The day after taking the movie tour, we went to visit the local salt mines, a major source of revenue for the Salzburg area for many centuries. It was interesting to see how this precious mineral is mined, and it was even more fun to ride the underground slides that transported the miners to their jobs every day. Spending an hour so many feet underground, however, was enough for me; I would not have enjoyed working down there every day, regardless of how good the pay may have been!
Compared to Salzburg, Innsbruck was a more relaxed and carefree trip. I only spent one day in the city, but once more, I was taken by the natural and artistic beauty of the city. Surrounded by mountains everywhere, Innsbruck, like Salzburg, is a quiet town which seems to have let the modern world pass it by. At the same time, however, it is a town which is most beneficial to those who enjoy winter sports, such as skiing and snowboarding. The mountains, as seen in the picture below (taken from the top of a tower in the center of the city), must be heaven for those who like the snow and cold weather. They are much more impressive than the mountains found in New England, that is for sure!

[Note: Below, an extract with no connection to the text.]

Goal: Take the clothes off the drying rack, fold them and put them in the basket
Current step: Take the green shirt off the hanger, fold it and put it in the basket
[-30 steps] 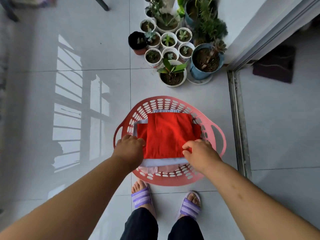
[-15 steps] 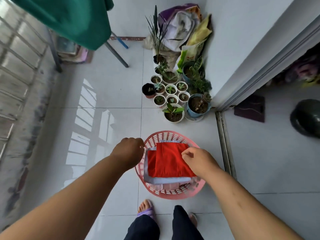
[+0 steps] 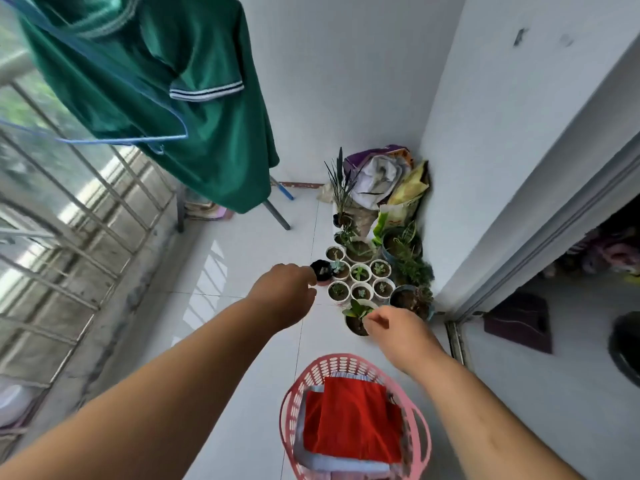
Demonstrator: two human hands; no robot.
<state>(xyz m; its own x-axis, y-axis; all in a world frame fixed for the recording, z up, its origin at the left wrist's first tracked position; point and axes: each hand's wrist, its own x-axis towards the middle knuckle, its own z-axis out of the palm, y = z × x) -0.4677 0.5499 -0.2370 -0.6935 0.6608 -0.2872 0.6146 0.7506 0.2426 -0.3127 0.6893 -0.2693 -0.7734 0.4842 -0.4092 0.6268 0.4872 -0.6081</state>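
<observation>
In the basket [image 3: 353,362] — red cloth [image 3: 353,420] lies flat.

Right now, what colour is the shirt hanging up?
Dark green, with white stripes on the sleeve cuff: the shirt, seen in the head view.

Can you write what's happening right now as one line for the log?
left hand: empty, raised | right hand: empty, raised | red cloth: folded in pink basket | green shirt: hanging on hanger
</observation>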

I, however, am no fan of the cold or of winter sports, so I, along with a few other students, decided to leave for Munich a day earlier than the rest of the group. The largest and most important city in Bavaria (in Southern Germany), Munich is one of my favorite places in Europe for several reasons. Like the other two cities on our journey, it looks much like a Medieval town, with cathedrals, monuments, and Gothic architecture. In addition, however, Munich is a thriving modern city with shopping districts, theaters, and restaurants at every corner. Through history, the city has served many purposes, chiefly as the birthplace of National Socialism and the Nazi Movement. In these streets, Adolf Hitler laid the foundations of his political career. As a student of history, this fact is what made Munich so fascinating to me. Indeed, I ate dinner in the very same beer hall, the Hofbräuhaus, where Hitler gave some of his most memorable and popular speeches before becoming Chancellor of Germany. It was a surreal feeling knowing that the Nazi Party's policies were formulated in the very same room in which I was sitting
Even more surreal and sobering, however, was the trip we made to Dachau, the first Nazi concentration camp, before leaving Munich for our train ride back to Vienna. One cannot accurately express in words the horrors that took place there between 1933 and 1945, and the memorial site remains one of the most important locations in Europe in terms of the location's historical value. Walking into the former gas chamber (which was never used for mass exterminations at this particular camp) was the event that impacted me the most, yet it was also very difficult for me to visit the crematorium, where so many men, women, and children became nameless victims of industrialized and systematic murder. Though I do personally feel that the countless books, movies, and documentaries that I have read and watched have to a degree "desensitized" me to what I witnessed at Dachau, it was nevertheless an emotional and educational experience that I will never forget.